🤖 AI Summary
This work proposes a safety-compliant multimodal Transformer architecture designed to meet automotive functional safety standards, addressing the lack of fault-tolerant and robust designs in existing Transformer models. By employing independent encoders to map heterogeneous sensor inputs into a shared latent space, the architecture structurally embeds redundancy and diversity at the representation level, enabling continuous operation under modality-level failures. This approach represents the first integration of multimodal foundation models with established automotive functional safety practices, facilitating certifiable autonomous driving systems. The model maintains consistent scene understanding even when certain modalities degrade, thereby offering a viable pathway for deploying Transformers in safety-critical applications.
📝 Abstract
Transformer-based architectures have shown remarkable performance in vision and language tasks but pose unique challenges for safety-critical applications. This paper presents a conceptual framework for integrating Transformers into automotive systems from a safety perspective.
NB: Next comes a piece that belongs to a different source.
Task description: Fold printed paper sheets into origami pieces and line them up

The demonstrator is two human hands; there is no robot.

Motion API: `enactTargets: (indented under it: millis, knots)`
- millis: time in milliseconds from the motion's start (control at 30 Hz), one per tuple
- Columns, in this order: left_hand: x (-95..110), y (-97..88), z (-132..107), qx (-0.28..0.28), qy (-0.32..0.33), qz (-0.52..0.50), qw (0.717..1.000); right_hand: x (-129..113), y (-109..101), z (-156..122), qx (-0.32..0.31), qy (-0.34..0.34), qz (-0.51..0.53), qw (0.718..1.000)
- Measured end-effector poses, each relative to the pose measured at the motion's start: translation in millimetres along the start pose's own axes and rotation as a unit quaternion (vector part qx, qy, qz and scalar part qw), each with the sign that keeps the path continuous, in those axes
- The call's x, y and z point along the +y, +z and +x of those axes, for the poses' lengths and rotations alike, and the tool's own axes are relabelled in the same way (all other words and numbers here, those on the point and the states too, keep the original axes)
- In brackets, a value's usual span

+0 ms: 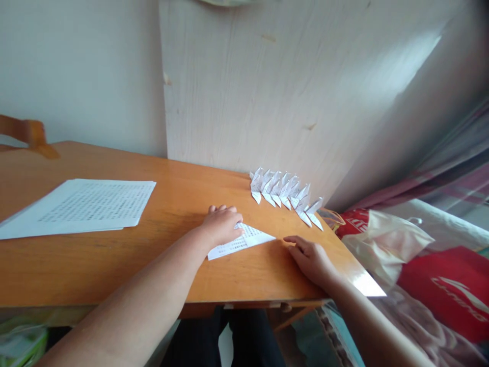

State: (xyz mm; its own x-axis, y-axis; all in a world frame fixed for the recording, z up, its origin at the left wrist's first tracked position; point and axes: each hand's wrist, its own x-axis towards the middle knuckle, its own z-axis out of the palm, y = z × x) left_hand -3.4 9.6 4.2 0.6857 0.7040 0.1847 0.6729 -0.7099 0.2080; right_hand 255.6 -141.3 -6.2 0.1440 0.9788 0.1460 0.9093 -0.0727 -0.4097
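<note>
A folded sheet of printed paper (pixel 254 236), pointed at its right end, lies on the wooden table in front of me. My left hand (pixel 222 224) holds the left part of this paper, with its thumb on the print and its fingers curled toward the far edge. Part of the sheet is hidden beneath that hand. My right hand (pixel 310 260) rests on the tabletop just right of the paper's tip, fingers loosely bent and apart, holding nothing. Beyond both hands stands a row of several folded paper figures (pixel 284 189) with pointed tips.
To the left lies a stack of printed sheets (pixel 101 204) on the table (pixel 183 191). A pale panel (pixel 244 102) rises behind the table. Past the right edge are a red bag (pixel 451 290) and a cream plastic bag (pixel 389 244). A wooden chair part (pixel 30 132) shows at far left.
</note>
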Motion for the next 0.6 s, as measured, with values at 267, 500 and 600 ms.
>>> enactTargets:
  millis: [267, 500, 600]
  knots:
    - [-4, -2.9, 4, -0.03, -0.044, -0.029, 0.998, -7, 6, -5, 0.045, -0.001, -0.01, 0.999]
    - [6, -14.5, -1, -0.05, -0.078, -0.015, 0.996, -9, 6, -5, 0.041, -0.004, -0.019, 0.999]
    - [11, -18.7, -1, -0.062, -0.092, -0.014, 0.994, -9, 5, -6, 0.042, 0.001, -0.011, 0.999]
We outline how multimodal Foundation Models can leverage sensor diversity and redundancy to improve fault tolerance and robustness. Our proposed architecture combines multiple independent modality-specific encoders that fuse their representations into a shared latent space, supporting fail-operational behavior if one modality degrades. We demonstrate how different input modalities could be fused in order to maintain consistent scene understanding. By structurally embedding redundancy and diversity at the representational level, this approach bridges the gap between modern deep learning and established functional safety practices, paving the way for certifiable AI systems in autonomous driving.